Para o Harvey (2016) autor o capital continuará funcionando para sempre, mas provocando uma degradação progressiva da terra e um empobrecimento em massa, aumentando a desigualdade e a desumanização. E, assim, apresenta os três últimos tópicos, as contradições que ele caracteriza como “crescimento exponencial infinito”, “a relação do capital com a natureza” e “a revolta da natureza humana: alienação universal.”
O primeiro deles, crescimento exponencial infinito, a contradição 15, já tem uma explicação no próprio subtítulo, pois o capital gira em torno do próprio crescimento, o que leva o autor a questionar se é possível esse crescimento ser perpétuo. A partir daí trata das análises de renda, juros compostos, taxas.
Na relação do capital com a natureza, a contradição 16, após citar as profecias devastadoras que não se concretizaram, Harvey comenta que sob a pressão do crescimento exponencial contínuo, a degradação cancerosa se acelera, e que a relação do capital com a natureza e com a natureza humana é extremamente alienante e a alienação da natureza é a alienação do potencial da nossa espécie.
A última contradição, de número 17, trata da revolta da natureza humana: a alienação universal, onde o autor admite que não é impossível que o capital sobreviva até aqui, após todas as contradições enumeradas, mas que o custo dessa sobrevivência se tornará inaceitável para a maioria da população. Após conceituar o verbo “alienar”, Harvey diz que o tema da alienação está presente em muitas das contradições já ditas, e dentro desse significado está a forma como as pessoas vão lidar com todos esses acontecimentos e que atitudes tomarão.

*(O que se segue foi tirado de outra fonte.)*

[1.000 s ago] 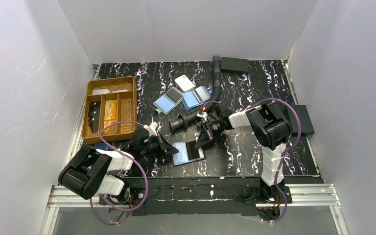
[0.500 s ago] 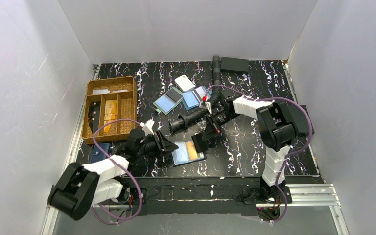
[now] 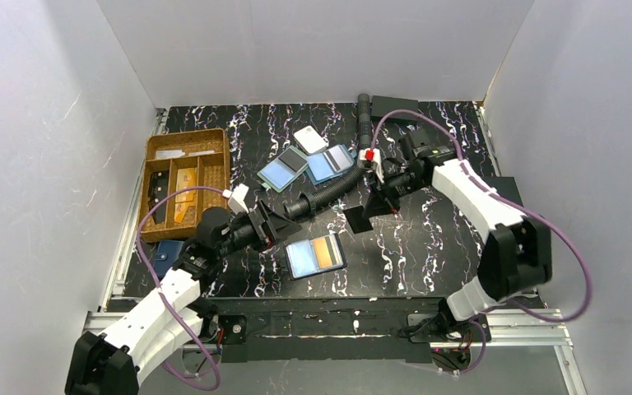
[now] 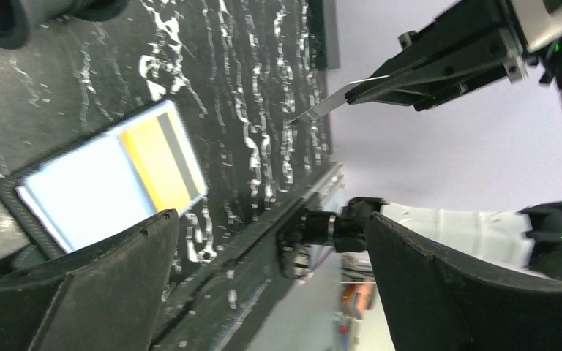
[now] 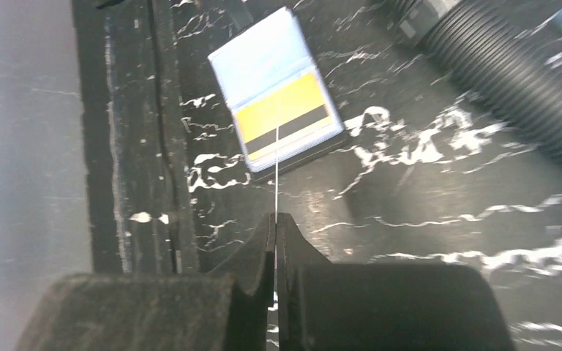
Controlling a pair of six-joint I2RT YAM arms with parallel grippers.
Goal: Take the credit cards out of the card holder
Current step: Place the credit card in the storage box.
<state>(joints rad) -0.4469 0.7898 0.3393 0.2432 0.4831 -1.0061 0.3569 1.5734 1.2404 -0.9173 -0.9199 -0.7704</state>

“Enfrentar coletivamente as múltiplas alienações que o capital produz é uma maneira convincente de se mobilizar contra o motor econômico engasgado que leva tão imprudentemente o capitalismo de uma crise a outra, como consequências potencialmente desastrosas para a nossa relação com a natureza e com os outros.”( HARVEY, 2016, p.255)

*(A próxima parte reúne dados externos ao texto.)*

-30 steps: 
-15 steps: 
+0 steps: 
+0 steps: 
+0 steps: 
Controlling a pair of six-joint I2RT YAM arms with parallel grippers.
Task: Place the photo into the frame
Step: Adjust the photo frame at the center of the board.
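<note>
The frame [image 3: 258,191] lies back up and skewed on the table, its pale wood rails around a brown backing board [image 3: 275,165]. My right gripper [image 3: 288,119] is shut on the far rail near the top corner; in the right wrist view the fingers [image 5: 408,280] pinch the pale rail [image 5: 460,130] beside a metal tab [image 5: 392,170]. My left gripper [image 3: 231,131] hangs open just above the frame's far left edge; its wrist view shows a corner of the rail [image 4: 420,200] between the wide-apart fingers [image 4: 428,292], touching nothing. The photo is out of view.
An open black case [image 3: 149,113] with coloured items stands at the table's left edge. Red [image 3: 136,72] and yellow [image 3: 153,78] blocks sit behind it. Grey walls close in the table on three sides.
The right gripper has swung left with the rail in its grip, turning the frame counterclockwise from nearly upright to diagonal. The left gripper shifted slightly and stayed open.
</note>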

Em sua conclusão, o autor traz as perspectivas de um futuro feliz e controverso a partir do humanismo revolucionário, questiona que tipo de humanismo precisamos para transformar o mundo em um lugar diferente, povoados por pessoas diferentes, por uma ação anticapitalista e complementa que a única esperança é que a humanidade veja o perigo antes que a podridão avance e o danos humanos e ambientais sejam grandes demais para se recuperar. Citando Fanon (1968), diz que sempre há “lagrimas a serem derramadas, atitudes inumanas a serem combatidas, modos condescendentes a serem descartados, homens a serem humanizados.” (Harvey, 2016, p.266).